The local conductivity of the heart tissue is displayed on a colour chart. In certain places, a disruption in conduction is displayed as dark blocks. This can indicate scar tissue.
Wouter Serdijn (EEMCS) soon came up with the idea of more sophisticated electrodes. “It’s hardly rocket science”, he now says. “You can often help people from another discipline using existing technology. In that case, it was a contact strip and a multi-layered flex print cable for the 192 signals.” In 2015, the three of them joined cellular biologist Prof. Bianca Brundel from Amsterdam UMC in submitting a research application to CVON (Netherlands Cardiovascular Research Committee, part of the Heart Foundation) for the recording and analysis of bio-electric signals from the heart. For now, this is fundamental research into cardiac activation patterns.
Ultimately, it should result in improved diagnostic measurement instruments to determine how serious cases of cardiac arrhythmia are and hopefully more effective treatments.

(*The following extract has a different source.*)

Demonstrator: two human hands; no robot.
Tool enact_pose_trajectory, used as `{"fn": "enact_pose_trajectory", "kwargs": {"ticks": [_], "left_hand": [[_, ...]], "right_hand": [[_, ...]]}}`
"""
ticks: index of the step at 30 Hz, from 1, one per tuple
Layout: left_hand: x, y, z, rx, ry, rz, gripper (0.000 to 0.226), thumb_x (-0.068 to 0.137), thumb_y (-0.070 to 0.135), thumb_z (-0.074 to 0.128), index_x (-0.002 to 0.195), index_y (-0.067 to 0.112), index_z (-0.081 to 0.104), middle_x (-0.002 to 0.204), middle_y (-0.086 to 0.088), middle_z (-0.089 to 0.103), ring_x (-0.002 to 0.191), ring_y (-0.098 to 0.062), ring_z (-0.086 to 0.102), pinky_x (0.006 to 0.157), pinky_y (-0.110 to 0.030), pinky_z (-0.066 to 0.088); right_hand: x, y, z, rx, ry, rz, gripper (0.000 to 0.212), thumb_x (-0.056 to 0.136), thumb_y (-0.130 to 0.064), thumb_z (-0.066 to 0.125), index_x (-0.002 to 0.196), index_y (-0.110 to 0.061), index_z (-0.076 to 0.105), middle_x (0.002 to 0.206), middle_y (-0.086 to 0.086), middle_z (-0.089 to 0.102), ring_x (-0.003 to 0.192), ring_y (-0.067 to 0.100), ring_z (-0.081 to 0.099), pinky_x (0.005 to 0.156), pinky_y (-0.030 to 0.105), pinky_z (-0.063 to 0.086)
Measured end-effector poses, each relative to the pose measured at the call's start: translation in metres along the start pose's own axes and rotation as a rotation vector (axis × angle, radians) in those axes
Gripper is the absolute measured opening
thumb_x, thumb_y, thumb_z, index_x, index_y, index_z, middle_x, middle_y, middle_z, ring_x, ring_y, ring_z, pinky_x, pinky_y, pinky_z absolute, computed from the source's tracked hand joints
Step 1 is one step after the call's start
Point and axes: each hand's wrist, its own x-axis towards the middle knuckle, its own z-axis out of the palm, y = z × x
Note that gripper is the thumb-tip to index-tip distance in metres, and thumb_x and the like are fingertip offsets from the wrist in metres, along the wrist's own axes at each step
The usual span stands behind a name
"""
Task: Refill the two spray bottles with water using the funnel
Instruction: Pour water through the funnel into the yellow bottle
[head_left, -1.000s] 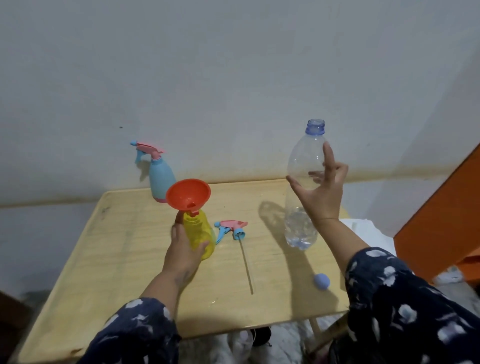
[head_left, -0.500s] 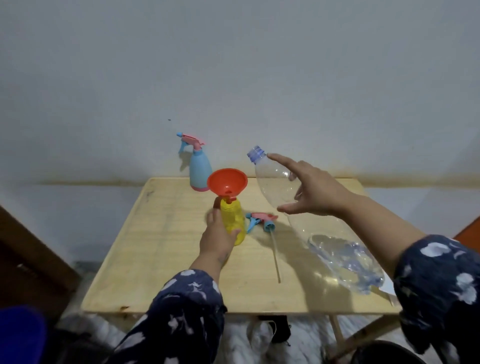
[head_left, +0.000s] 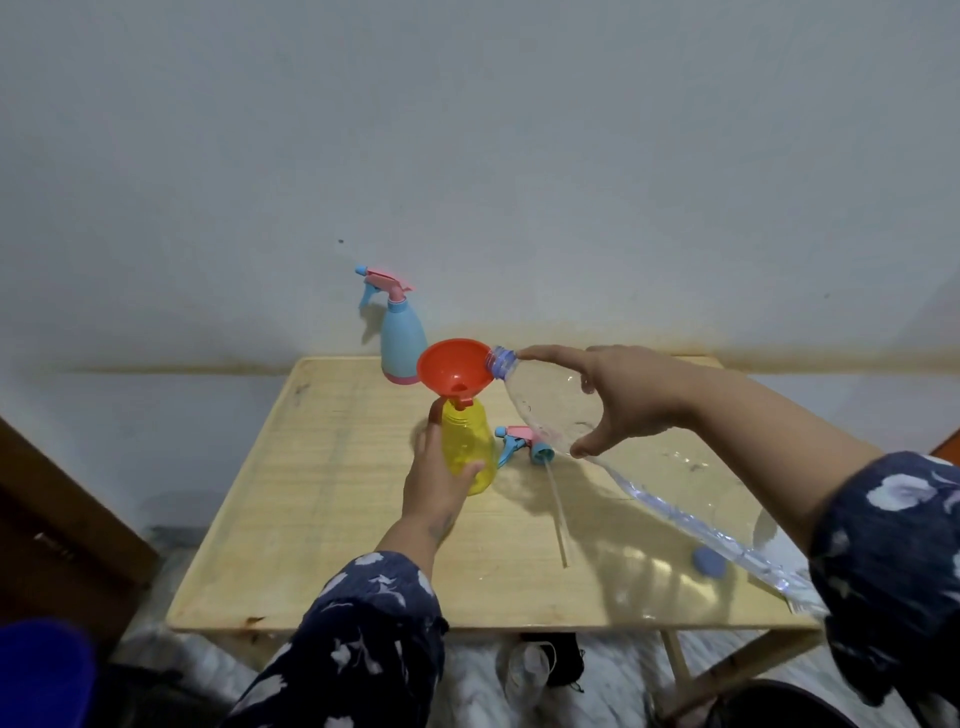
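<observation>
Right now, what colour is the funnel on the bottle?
Orange-red funnel, seen clearly in the head view.

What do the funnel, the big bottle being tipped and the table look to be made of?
Funnel: opaque orange plastic, likely, smooth with a soft sheen. Big bottle: thin clear plastic; the table shows through it. Table: pale wood or wood veneer, matte, with visible grain lines.

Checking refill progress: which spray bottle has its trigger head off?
The yellow spray bottle, topped by the orange funnel; the blue spray bottle keeps its pink trigger.
</observation>
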Motion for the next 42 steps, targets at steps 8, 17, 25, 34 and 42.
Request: {"fn": "enact_pose_trajectory", "kwargs": {"ticks": [8, 17, 25, 34, 42], "left_hand": [[-0.001, -0.005, 0.004, 0.011, 0.02, 0.004, 0.09, 0.087, 0.033, 0.07, 0.154, 0.032, 0.01, 0.158, 0.006, 0.025, 0.138, -0.022, 0.037, 0.103, -0.034, 0.037], [-0.001, -0.006, 0.006, 0.0, 0.015, 0.007, 0.089, 0.088, 0.033, 0.068, 0.154, 0.031, 0.009, 0.159, 0.008, 0.023, 0.138, -0.021, 0.037, 0.101, -0.032, 0.036], [0.001, -0.007, 0.007, -0.028, -0.002, -0.003, 0.09, 0.087, 0.03, 0.069, 0.154, 0.033, 0.009, 0.159, 0.005, 0.023, 0.139, -0.02, 0.036, 0.097, -0.027, 0.032], [-0.001, -0.001, 0.006, -0.019, -0.017, -0.023, 0.088, 0.09, 0.027, 0.067, 0.155, 0.028, 0.008, 0.159, 0.008, 0.02, 0.139, -0.021, 0.036, 0.101, -0.03, 0.033], [-0.001, 0.0, 0.003, -0.006, -0.026, -0.011, 0.088, 0.09, 0.027, 0.067, 0.154, 0.028, 0.008, 0.158, 0.008, 0.022, 0.135, -0.023, 0.041, 0.098, -0.031, 0.036]], "right_hand": [[0.005, -0.003, -0.014, -0.071, -0.079, 0.008, 0.11, 0.063, -0.044, 0.084, 0.141, -0.057, 0.009, 0.101, 0.003, 0.059, 0.095, 0.023, 0.058, 0.077, 0.031, 0.046], [0.011, -0.004, -0.022, -0.025, -0.161, 0.053, 0.11, 0.059, -0.041, 0.086, 0.136, -0.062, 0.011, 0.09, 0.0, 0.06, 0.084, 0.028, 0.068, 0.079, 0.04, 0.057], [0.014, -0.007, -0.03, -0.071, -0.194, 0.028, 0.109, 0.057, -0.039, 0.087, 0.134, -0.063, 0.013, 0.103, 0.001, 0.06, 0.092, 0.027, 0.066, 0.083, 0.041, 0.056], [0.016, -0.015, -0.046, -0.15, -0.137, 0.004, 0.107, 0.06, -0.041, 0.085, 0.137, -0.061, 0.014, 0.087, -0.007, 0.051, 0.094, 0.022, 0.057, 0.073, 0.03, 0.042], [0.017, -0.019, -0.053, -0.203, -0.119, -0.004, 0.108, 0.061, -0.043, 0.085, 0.139, -0.059, 0.012, 0.093, -0.006, 0.049, 0.095, 0.021, 0.054, 0.074, 0.03, 0.039]]}}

The Medical Delta alliance was established in 2006 by three universities (TU Delft, Leiden University and Erasmus University Rotterdam) and two university medical centres (Leiden University Medical Center and Erasmus Medical Center). Medical Delta aims to achieve sustainable care through technological solutions. In the years ahead, almost 300 scientists will be working on this in fifteen different consortia. Businesses, healthcare institutions, the province of Zuid-Holland and major cities are also closely involved. Medical Delta (MD) professors have an impressive record of service at the centres involved. Some 21 professors now even have dual appointments.